No significant changes to the grains from USDA today and none were expected. Domestic balance sheet was slightly higher and the world balance sheet was a little bit tighter. USDA will update acreage at the end of this month, June 30th, and that report has the potential to be a market mover as we also have first notice day on the July contracts at the same time. The July supply and demand report will follow on July 10th in which USDA will use the new acreage estimate and sometimes adjusts yield on that report. There are still so many unknowns on demand. Usually this time of year supply is the biggest variable as we are a long way from making a crop. This year, we do not know supply or demand. With so much of the growing season ahead and the feeling we have already priced in the worst of the coronavirus damage to the economy, the downside feels limited until we know more about the crop. However, the upside is also limited for now and once it appears we have a crop in sight it will quickly turn focus back to how much demand is left and that will open up much more downside. Gasoline demand is recovering quicker than most people thought (see chart below) but we still have a long way to go and much damage to the ethanol industry that has yet to be uncovered. The damage to the industry probably will not get any worse than what has already been done, but we have not been able to fully understand the implications for a while yet.
Corn
Be scaling in sales on old and new crop!! I talk to people in the midwest who all have a ton of orders for new crop sitting at $3.50. If you want to price corn there, do not put it right at $3.50. Put it right below at $3.48 or $3.49. If there are a few million bushels of orders right at that even number it will take a lot of buy orders to push through to $3.5025 and guarantee your order being filled. The market is currently pricing in some weather risk premium for the corn crop. The precip totals from the tropical system were not as big as forecasted so there are some areas who could use rain. The market is building a risk premium, but we do not need a record yield, or even close, to have too much corn. We need to sell more of our corn this summer on this weather premium than we usually do. The economy is trending in the right direction, but we have a long hole to dig out of.
Soybeans
Soybeans have better fundamentals than corn but cannot get much of a rally put together. One of the services that tracks the ocean ships was not able to show all the ships going to China from Brazil because there were so many (see images below). I have been writing for weeks that Brazil is maxed out on ships to China and they continue to stay maxed out. China’s demand is growing as they try to rebuild their herds and they are buying all they can from South America. If there is a hiccup down there, they will not have a choice but to buy from us. Be selling old crop here but we can be a little more patient on new crop. I am not as worried on beans as I am on corn, but that still dosen’t mean we should do nothing. Get orders working on new crop close to $9 to get started and be scaling in old crop sales.
Wheat
Wheat production came in just slightly higher than market expectations. The soft wheat, that trades in Chicago, was not above expectations; it was in the hard wheat that the surprise came. Chicago was down in sympathy with Kansas City wheat but has pared its losses.

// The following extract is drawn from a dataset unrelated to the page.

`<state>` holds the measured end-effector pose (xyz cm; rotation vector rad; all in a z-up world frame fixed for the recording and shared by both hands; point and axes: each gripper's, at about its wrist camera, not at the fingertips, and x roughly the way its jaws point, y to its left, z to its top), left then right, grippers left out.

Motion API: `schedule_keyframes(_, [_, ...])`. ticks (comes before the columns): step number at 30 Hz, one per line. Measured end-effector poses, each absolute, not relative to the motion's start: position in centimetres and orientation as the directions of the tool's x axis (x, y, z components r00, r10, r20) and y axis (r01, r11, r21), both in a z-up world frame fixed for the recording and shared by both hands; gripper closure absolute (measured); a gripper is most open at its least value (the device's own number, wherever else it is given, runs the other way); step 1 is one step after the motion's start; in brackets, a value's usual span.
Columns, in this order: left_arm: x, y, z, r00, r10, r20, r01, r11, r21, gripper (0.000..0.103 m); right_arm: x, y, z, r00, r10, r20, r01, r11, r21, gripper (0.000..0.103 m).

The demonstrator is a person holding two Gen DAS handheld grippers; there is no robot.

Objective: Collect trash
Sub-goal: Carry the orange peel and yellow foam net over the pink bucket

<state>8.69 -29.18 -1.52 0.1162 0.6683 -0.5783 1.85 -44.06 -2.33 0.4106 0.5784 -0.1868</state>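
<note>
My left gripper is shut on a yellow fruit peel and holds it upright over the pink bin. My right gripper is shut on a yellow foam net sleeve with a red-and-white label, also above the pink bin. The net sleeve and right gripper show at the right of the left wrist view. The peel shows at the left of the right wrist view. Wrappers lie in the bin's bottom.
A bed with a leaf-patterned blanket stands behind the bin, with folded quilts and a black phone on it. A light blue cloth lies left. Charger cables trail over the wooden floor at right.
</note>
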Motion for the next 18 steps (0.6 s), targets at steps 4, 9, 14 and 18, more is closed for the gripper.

Due to late rains in the Black Sea, Chicago wheat was never able to get its run close to $6 as we wanted. The calendar is not on our side anymore, we need to sell wheat on rallies now and not wait to trade above $5.50. We have a lot of falling number issues in the Southeast. If you have wheat in the bin, get it tested now!! If you have wheat in the field make sure you separate by quality as best you can. There is a huge drop from milling to feed wheat and with all the problems we should see flour mills becoming more tolerant. Keep your wheat separate so you can blend and make it all into milling!
Cotton
USDA gave us a very negative surprise on cotton by lowering domestic demand but i think the market quickly overlooked it. They project ending stocks of 7.3 mln bales last year to over 8 million next. However, I think the market already dismissed that projection due to weather. It has been very dry in Texas hurting the dryland cotton and now there have been strong winds tearing up the irrigated cotton as well. We should also see a big correction in acres on the June 30th report. The correction in the stock market and tensions with China have driven the cotton direction more than USDA right now.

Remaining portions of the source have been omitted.